Exercise brief: Repeat the data that follows in full. Do not include the pictures.

Dataset content:
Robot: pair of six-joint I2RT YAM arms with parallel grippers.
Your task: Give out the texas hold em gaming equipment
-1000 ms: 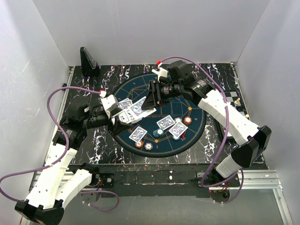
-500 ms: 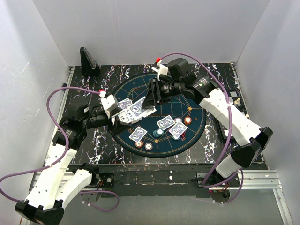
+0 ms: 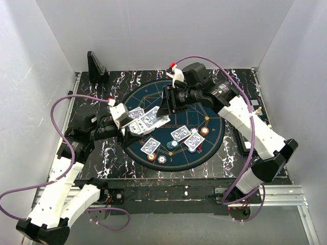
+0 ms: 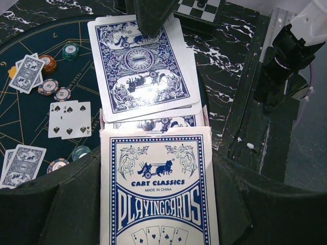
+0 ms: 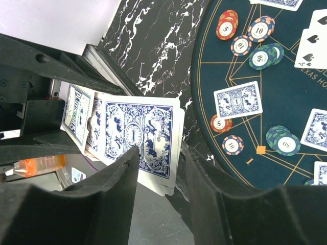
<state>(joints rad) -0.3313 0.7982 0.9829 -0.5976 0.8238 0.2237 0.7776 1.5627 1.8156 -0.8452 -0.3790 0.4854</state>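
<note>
- Over the last second the right arm's elbow and forearm have swung a little outward to the right. Its wrist has edged toward the deck, and everything lying on the felt has stayed put.
- The top card (image 4: 140, 66) is back-up and slid partway out of the card box (image 4: 158, 199), fanned slightly off the few cards beneath it. Card and box hang above the left rim of the round teal mat (image 3: 196, 115), between the two grippers.
- The step in hand looks like drawing one card off the deck to deal it.
  - To do it well, pull straight along the card's length so only the top one follows; the cards under it are already creeping out with it.
  - Keep the box level and steady until the card is fully free, then carry it to a bare spot on the mat.
- The right gripper (image 5: 156, 171) has its fingers nearly together, pinching the far edge of the top card and touching nothing else.
- The left gripper (image 3: 127, 127) is clamped on the two long sides of the card box, with the box's open end facing the other arm.
- Already on the mat are several dealt cards (image 3: 180, 133), a face-up pair of spades (image 4: 69, 118) and small stacks of striped chips (image 5: 227, 24), all near the middle.
- I judge the distribution to be well under way but not finished.
</note>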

Written solution:
Robot: pair of six-joint I2RT YAM arms with parallel grippers.
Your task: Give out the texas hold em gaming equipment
-1000 ms: 
-500 ms: 
+0 ms: 
+0 ms: 
+0 ms: 
<state>(joints rad) -0.3313 0.7982 0.9829 -0.5976 0.8238 0.2237 0.7776 1.5627 1.8156 -0.8452 -0.3790 0.4854</state>
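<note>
- Over the last second the right arm's elbow and forearm have swung a little outward to the right. Its wrist has edged toward the deck, and everything lying on the felt has stayed put.
- The top card (image 4: 140, 66) is back-up and slid partway out of the card box (image 4: 158, 199), fanned slightly off the few cards beneath it. Card and box hang above the left rim of the round teal mat (image 3: 196, 115), between the two grippers.
- The step in hand looks like drawing one card off the deck to deal it.
  - To do it well, pull straight along the card's length so only the top one follows; the cards under it are already creeping out with it.
  - Keep the box level and steady until the card is fully free, then carry it to a bare spot on the mat.
- The right gripper (image 5: 156, 171) has its fingers nearly together, pinching the far edge of the top card and touching nothing else.
- The left gripper (image 3: 127, 127) is clamped on the two long sides of the card box, with the box's open end facing the other arm.
- Already on the mat are several dealt cards (image 3: 180, 133), a face-up pair of spades (image 4: 69, 118) and small stacks of striped chips (image 5: 227, 24), all near the middle.
- I judge the distribution to be well under way but not finished.
</note>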

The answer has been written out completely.